Circadian rhythm disruption represses the expression of β-catenin and circadian clock genes in the gut
We next analyzed the impact of circadian disruption on mRNA (Fig. 2A) and protein expression (Fig. 2B, C) of circadian clock molecules, such as Clock and Bmal1, in control mice and mice with disrupted circadian cycles. These experiments included also β-catenin expression as the WNT/β-catenin pathway was demonstrated to be under a strong circadian control [47] and as described in the Introduction. Alterations of circadian rhythms by LL significantly reduced intestinal Clock and Bmal1 expression at both mRNA levels (by ~ 70% and 50%, respectively) and protein levels (by ~ 55% and 65%, respectively) (Fig. 2A–C). Interestingly, we also detected a significant downregulation of ß-catenin by 65% at the mRNA level and by 35% at the protein levels in the LL group as compared to LD controls.

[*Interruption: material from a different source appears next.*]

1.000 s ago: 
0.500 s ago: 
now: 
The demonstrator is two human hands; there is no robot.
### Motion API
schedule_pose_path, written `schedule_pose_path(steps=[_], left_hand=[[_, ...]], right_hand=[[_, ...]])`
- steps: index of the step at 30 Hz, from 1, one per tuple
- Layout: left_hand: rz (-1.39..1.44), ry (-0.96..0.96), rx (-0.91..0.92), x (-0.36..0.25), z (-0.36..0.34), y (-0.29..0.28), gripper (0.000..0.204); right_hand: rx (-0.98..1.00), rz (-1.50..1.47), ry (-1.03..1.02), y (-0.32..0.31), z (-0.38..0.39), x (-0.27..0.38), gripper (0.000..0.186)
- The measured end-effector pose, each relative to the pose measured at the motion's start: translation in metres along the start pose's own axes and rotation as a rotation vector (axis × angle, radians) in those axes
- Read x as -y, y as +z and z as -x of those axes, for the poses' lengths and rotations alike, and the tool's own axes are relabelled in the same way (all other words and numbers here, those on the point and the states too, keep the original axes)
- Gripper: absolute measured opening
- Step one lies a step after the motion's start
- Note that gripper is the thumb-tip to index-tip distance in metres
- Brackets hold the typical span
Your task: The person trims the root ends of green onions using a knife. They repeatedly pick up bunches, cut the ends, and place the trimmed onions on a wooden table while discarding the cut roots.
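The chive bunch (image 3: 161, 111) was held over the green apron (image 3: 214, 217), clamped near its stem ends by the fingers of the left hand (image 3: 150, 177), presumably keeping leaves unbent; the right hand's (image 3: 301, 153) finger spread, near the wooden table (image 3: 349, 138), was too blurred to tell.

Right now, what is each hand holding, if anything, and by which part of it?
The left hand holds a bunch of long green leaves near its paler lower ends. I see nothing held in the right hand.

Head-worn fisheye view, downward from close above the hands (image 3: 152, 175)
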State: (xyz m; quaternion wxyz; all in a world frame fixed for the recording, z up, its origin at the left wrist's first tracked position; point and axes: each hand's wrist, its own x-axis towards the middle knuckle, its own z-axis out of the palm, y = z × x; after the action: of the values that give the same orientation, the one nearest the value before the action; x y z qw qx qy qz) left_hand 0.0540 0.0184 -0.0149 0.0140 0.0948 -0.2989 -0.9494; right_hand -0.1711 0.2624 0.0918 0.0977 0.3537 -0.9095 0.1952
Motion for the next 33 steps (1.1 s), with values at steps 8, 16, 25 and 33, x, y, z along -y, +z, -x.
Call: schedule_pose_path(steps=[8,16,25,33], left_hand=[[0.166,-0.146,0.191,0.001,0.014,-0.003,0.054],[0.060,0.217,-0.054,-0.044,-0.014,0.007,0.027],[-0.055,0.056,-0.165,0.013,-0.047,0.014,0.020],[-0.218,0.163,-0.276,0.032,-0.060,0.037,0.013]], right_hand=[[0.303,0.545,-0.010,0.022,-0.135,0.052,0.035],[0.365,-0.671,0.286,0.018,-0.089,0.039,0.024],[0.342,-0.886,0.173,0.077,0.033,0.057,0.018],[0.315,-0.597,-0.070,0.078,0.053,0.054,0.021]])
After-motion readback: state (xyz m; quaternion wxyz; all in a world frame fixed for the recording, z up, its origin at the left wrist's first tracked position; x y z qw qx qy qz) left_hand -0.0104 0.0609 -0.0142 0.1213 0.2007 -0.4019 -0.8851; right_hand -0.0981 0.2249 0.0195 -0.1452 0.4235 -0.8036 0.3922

Circadian rhythm disruption alters intestinal permeability and TJ protein expression
Dysfunction of intestinal integrity may be one of the main outcomes of circadian rhythm disruption. Therefore, intestinal permeability was evaluated in the ileum and colon segments in mice maintained under normal and constant light conditions. The analyses were performed ex vivo by perfusion of ileum or colon sections of the intestine with FITC-dextran 4 kDa. The circadian rhythm disrupted group (LL) experienced a significant increase in intestinal permeability as compared to LD controls both in the ileum (Fig. 3A) and the colon (Fig. 3B). Changes in permeability measures were more pronounced and consistent in colon sections; therefore, colon cells were employed in subsequent in vitro experiments in Figs. 5, 6, and 7.
Alterations in intestinal permeability were accompanied by a significant downregulation of mRNA levels of TJ genes, namely, ZO-1, occludin, and tricellulin (p = 0.015, p = 0.023, and p = 0.007, respectively) (Fig. 4A). The loss of tricellulin is important because tricellulin can normally replace occludin in cell junctions [48]. We next analyzed TJ protein expression by immunoblotting (Fig. 4B, representative blots, Fig. 4C, quantified data). Consistent with the results on mRNA expression, disruption of circadian rhythms markedly downregulated protein levels of all TJ molecules evaluated in the present study by ~ 50% with at the significance level of p < 0.032 for ZO-1, p < 0.0001 for occludin, and p < 0.0004 for tricellulin.
The expression of the clock molecules is controlled by β-catenin
In order to investigate a potential correlation between β-catenin and clock gene expression, we returned to in vitro studies based on human colon SW480 cells. β-catenin was silenced using specific siRNA, followed by analysis of clock genes mRNA and protein expression (Fig. 5). Silencing β-catenin decreased its mRNA levels by ~ 80% and protein expression by ~ 30% (Fig. 5A, left and right panel, respectively). Interestingly, β-catenin silencing diminished Bmal1 mRNA and protein levels by ~ 40% (Fig. 5B) and Clock protein level by ~ 40% without affecting Clock gene expression (Fig. 5C). Silencing of β-catenin also effectively decreased Per1 and Per2 proteins by ~ 50% and ~ 30%, respectively, without changes in their gene expression levels (Fig. 5D and E). In contrast, Cry1 and Cry2 gene expression and protein levels were unaffected by β-catenin silencing. Overall, these results suggest that β-catenin is upstream from the clock genes and proteins and may modulate their expression in intestinal cells.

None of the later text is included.